_Required action_: Each line of the data should be duplicated precisely.

:: Supplied information ::

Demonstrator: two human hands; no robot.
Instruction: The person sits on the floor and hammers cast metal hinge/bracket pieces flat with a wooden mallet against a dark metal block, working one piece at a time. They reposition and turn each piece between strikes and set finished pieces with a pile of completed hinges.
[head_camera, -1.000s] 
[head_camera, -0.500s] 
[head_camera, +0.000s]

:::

_Exercise output_:
Demonstrator: two human hands; no robot.
Instruction: The person sits on the floor and hammers cast metal hinge/bracket pieces flat with a wooden mallet against a dark metal block, working one piece at a time. They reposition and turn each piece between strikes and set finished pieces with a pile of completed hinges.
[head_camera, -1.000s] 
[head_camera, -0.500s] 
[head_camera, +0.000s]

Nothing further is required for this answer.